--- TASK REQUIREMENTS ---
Which of the lines below hold "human"? Please return each one.
##### SUPPLIED MATERIAL
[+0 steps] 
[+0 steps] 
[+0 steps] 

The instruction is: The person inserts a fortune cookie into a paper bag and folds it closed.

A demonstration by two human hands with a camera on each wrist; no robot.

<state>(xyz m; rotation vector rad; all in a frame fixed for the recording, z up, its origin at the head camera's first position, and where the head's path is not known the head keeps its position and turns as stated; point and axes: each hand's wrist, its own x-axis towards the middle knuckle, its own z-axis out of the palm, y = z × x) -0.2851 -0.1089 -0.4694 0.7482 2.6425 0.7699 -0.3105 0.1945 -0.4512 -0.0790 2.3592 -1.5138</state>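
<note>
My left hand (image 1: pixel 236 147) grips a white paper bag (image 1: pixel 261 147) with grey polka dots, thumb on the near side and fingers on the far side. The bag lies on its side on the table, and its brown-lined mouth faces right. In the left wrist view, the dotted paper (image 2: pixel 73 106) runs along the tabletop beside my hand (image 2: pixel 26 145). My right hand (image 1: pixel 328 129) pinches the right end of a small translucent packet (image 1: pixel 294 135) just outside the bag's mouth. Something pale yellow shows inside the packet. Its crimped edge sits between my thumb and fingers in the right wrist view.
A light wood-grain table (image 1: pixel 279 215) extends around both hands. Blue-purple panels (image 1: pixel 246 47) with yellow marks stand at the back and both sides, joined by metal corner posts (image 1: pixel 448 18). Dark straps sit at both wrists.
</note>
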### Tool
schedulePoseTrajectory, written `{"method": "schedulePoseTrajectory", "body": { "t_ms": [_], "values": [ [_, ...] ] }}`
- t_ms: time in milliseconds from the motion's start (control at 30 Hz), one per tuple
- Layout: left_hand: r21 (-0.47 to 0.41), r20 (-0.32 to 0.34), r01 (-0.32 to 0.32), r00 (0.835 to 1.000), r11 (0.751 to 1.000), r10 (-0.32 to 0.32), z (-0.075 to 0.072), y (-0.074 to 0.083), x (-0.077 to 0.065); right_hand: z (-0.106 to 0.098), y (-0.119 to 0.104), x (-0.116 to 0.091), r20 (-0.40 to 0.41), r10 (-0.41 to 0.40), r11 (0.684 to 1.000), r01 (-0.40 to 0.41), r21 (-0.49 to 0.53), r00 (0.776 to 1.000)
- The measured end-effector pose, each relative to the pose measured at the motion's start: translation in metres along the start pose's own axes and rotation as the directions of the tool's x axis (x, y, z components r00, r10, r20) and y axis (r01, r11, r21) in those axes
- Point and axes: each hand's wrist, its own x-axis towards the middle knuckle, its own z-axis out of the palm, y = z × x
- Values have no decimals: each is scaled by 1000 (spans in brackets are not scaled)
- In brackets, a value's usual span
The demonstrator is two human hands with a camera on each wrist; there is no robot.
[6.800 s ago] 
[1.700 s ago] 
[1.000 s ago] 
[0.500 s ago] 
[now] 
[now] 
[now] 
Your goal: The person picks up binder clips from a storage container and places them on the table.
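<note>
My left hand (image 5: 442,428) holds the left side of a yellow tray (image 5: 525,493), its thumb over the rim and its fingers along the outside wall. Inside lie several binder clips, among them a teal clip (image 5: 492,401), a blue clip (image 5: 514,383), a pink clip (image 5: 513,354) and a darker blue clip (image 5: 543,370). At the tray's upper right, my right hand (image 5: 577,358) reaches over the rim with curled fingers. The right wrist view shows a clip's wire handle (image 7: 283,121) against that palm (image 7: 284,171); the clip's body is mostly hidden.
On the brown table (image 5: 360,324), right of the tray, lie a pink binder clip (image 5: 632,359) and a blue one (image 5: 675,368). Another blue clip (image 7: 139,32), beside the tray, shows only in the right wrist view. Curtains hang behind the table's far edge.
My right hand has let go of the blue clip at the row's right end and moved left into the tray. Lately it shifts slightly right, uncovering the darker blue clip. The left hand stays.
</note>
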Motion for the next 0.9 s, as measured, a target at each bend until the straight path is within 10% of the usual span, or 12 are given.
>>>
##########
--- RESPONSE AREA ---
A demonstration by two human hands with a camera on each wrist; no robot.
The demonstrator is two human hands with a camera on each wrist; there is no robot.

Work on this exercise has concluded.